Nonna loves baking, and often offers her biscotti to others, passing some over the fence to her neighbours. And she loves her husband, Nonno. When it is time for the child to be taken home, Nonna zips up her parka, and they walk together, the child basking in Nona’s love.
Each page is filed with bright floral illustrations, provoking the readers to seek out the detail on each page, asking them to name the interesting features. They will recognise the role of a grandparent in their lives, and spy the things that grandparents do for their grandchildren.
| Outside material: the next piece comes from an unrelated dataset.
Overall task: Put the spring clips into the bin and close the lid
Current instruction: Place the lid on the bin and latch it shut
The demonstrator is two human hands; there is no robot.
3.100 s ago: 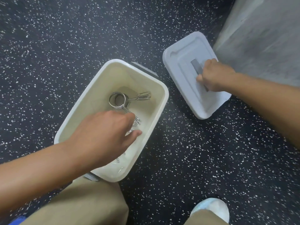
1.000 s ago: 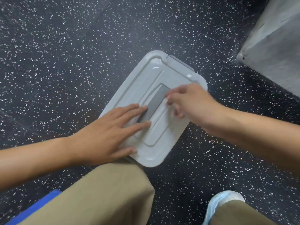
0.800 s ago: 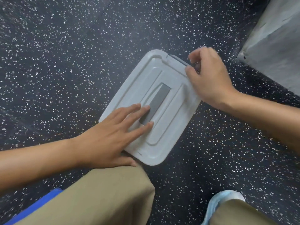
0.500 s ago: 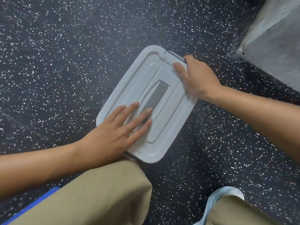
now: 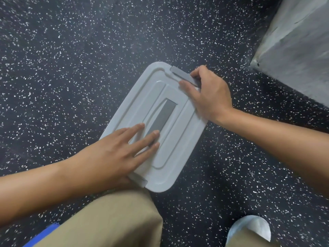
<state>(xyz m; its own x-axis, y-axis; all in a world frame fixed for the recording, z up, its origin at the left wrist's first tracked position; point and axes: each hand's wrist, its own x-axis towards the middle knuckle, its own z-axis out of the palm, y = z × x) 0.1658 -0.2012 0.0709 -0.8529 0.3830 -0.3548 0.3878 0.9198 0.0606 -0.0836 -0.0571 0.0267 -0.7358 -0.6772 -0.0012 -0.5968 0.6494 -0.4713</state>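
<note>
The white lid (image 5: pixel 179 139) with a grey recessed handle (image 5: pixel 162 114) sits flat on top of the bin, hiding the bin and the spring clips inside. My left hand (image 5: pixel 115 154) lies palm down on the lid's near left part, fingers spread and reaching the handle. My right hand (image 5: pixel 208 93) is at the lid's far right corner, thumb on the lid and fingers curled around the grey latch (image 5: pixel 183 75) at the far end. A second grey latch (image 5: pixel 140 181) shows at the near end beside my left hand.
The bin stands on a dark speckled floor (image 5: pixel 71 68). A grey block or wall base (image 5: pixel 293 50) rises at the upper right. My tan-trousered knee (image 5: pixel 106 220) is just below the bin, a light shoe (image 5: pixel 249 227) at the lower right.
The lid went from the floor onto the bin. Over the last second my right hand left the centre handle and moved to the far latch; my left hand stayed pressed on the lid.
</note>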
The warmth and closeness of families sings on each page, underlining the days that are important to families, but also showing the important place that a grandparent has in the family, and how love binds all members of the family together. And they will learn few Italian words as they read.
Cruise concierge, Molly, loves being aboard the luxury liner, The Titan Pacifica, and constantly seems to have a finger on the pulse, knowing how to support the passengers, including the uber wealthy, tricky personalities on deck nine. When the wealthy but very dysfunctional Fairchild family boards, this trip becomes something other than the magical mystery tour one might imagine. Each of the characters not only has secrets to hide, they also exhibit varied personality traits and flaws.
The patriarch, Irving Fairchild, immediately proves himself to be a rude, self-absorbed, and totally unlikeable individual, treating everyone he meets badly, playing his family members off against one another for his personal entertainment. As the relationships between the characters and their backgrounds are slowly revealed, one grows to dislike each person more intensely. Scandals and secrets come to light, amidst the grandeur of the setting. The greedy, entitled group quickly begins to show their true natures, with motives for murder being exposed.
As a first-time reader of Ali Lowe, but someone who enjoys murder mysteries, I wasn’t sure what to expect of this title. Beginning with a Hitchcock quote, a cruise itinerary, the reflections of a character whose life is about to end, and the transcript of the podcast The Deadliest Cruise of All Time as the introduction, it was immediately obvious that it was going to be an interesting ride. Quickly, I found myself unable to put the book down. Interspersed with podcasts, transcripts and alternating views, and a large font, this was such an easy read. Whenever I thought I had guessed where the story was going, I was proven wrong, and the plot had me engaged until the very last word. I’m now keen to investigate Lowe’s other titles.